Let a point $P$ lie in a triangle $\triangle ABC$ such that $\angle BCP = \angle PCA = 13^\circ$, $\angle CAP = 30^\circ$, and $\angle BAP = 73^\circ$. Compute $\angle BPC$.
I have an ugly trig solution that looks something like this:
Let $\angle PBC = \theta$. It follows that $\angle PBA = 51-\theta$. From trig Ceva, we see that: $$\frac{\sin(30)}{\sin(73)}*\frac{\sin(51-\theta)}{\sin(\theta)}*\frac{\sin(13)}{\sin(13)} = 1$$ Observe that $90-73=17$, and conveniently $17*3=51$. This inspires the following manipulations: $$\frac{1}{2\sin(73)} * \frac{\sin(51-\theta)}{\sin(\theta)} = 1$$ $$\frac{1}{2\cos(17)} * \frac{\sin(51)\cos(\theta)-\cos(51)\sin(\theta)}{\sin(\theta)} = 1$$ $$\sin(51)\cos(\theta)-\cos(51)\sin(\theta)= 2\cos(17)\sin(\theta) $$ $$\sin(51)\cos(\theta) = 2\cos(17)\sin(\theta) + \cos(51)\sin(\theta)$$ $$\sin(51)\cos(\theta) = \sin(\theta)(2\cos(17) + \cos(51))$$ $$\tan(\theta) = \frac{\sin(51)}{2\cos(17) + \cos(51)}$$ Proceeding with triple-angle formulae: $$\tan(\theta) = \frac{3\sin(17)-4\sin^3(17)}{2\cos(17) + 4\cos^3(17)-3\cos(17)}$$ $$\tan(\theta) = \frac{\sin(17)}{\cos(17)} * \frac{3-4\sin^2(17)}{4\cos^2(17)-1}$$ $$\tan(\theta) = \tan(17) * \frac{3-4(1-\cos^2(17))}{4\cos^2(17)-1}$$ $$\tan(\theta) = \tan(17) * \frac{4\cos^2(17)-1}{4\cos^2(17)-1}$$ $$\tan(\theta) = \tan(17)$$ We conclude that $\theta = 17$ and $\boxed{\angle BPC = 150}$.

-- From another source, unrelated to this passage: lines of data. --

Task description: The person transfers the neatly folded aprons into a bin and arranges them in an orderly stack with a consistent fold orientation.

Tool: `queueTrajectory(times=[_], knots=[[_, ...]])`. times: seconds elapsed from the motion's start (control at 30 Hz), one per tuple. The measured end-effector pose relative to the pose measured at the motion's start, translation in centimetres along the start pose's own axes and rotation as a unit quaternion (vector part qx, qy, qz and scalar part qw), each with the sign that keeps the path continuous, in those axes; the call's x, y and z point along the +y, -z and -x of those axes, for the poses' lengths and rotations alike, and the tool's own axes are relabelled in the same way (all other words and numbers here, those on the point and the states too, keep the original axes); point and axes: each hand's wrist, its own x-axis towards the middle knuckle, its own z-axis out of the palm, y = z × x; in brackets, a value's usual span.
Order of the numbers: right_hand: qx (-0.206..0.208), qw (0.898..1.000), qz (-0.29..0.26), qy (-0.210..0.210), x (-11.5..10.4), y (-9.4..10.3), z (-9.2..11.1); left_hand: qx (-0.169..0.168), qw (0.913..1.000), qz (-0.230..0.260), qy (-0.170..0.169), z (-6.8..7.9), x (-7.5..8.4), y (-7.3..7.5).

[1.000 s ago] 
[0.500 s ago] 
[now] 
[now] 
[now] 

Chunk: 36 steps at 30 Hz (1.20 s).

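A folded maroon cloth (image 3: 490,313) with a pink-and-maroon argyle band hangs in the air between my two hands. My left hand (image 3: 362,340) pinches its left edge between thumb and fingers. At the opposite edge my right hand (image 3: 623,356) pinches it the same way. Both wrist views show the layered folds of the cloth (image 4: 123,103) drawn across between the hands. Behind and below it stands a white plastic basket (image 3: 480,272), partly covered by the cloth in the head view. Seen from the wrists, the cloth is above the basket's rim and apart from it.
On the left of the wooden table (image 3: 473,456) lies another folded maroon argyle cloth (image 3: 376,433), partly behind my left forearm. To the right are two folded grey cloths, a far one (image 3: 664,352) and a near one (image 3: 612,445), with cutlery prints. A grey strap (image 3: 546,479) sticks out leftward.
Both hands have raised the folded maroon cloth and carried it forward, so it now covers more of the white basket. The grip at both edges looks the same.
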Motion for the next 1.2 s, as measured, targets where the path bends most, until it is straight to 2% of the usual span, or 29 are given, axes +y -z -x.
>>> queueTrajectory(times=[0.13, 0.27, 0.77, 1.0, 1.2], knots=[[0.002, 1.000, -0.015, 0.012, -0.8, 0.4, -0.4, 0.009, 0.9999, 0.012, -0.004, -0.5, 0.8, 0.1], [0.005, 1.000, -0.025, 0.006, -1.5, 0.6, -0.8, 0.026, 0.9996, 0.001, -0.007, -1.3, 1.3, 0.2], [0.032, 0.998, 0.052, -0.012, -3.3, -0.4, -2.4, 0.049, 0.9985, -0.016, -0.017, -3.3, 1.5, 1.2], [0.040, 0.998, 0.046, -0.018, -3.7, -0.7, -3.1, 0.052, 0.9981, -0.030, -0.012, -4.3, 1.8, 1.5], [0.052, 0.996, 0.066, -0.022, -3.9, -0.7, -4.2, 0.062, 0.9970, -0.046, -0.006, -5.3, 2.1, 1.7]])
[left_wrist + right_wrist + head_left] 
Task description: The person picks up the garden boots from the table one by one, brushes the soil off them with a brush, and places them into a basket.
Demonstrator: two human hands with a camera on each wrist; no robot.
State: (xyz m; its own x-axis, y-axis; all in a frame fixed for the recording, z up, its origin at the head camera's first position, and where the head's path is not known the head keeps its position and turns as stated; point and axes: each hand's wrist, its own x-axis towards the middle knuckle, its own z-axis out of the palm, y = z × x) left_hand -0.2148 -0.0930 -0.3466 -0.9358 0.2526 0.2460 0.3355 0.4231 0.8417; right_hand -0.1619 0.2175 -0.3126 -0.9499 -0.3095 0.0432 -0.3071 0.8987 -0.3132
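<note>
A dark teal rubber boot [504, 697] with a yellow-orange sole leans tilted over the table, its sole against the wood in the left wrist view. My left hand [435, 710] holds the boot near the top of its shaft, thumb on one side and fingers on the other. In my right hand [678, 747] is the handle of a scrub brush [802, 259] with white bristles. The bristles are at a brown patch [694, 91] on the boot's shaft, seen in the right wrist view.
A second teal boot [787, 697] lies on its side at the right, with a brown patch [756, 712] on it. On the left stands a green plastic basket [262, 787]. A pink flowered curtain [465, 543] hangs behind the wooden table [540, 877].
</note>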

This is simply horrific. Is there a more elegant method? I notice that $73 = 13 + 60$, but I don't see where I would put an equilateral triangle.
Hint. Reflect $AC$ along $PC$ onto $BC$ to get the line $A'C$. To show that $\angle BPC=150^\circ$, it suffices to show that $\triangle BA'P$ is similar to $\triangle BPC$.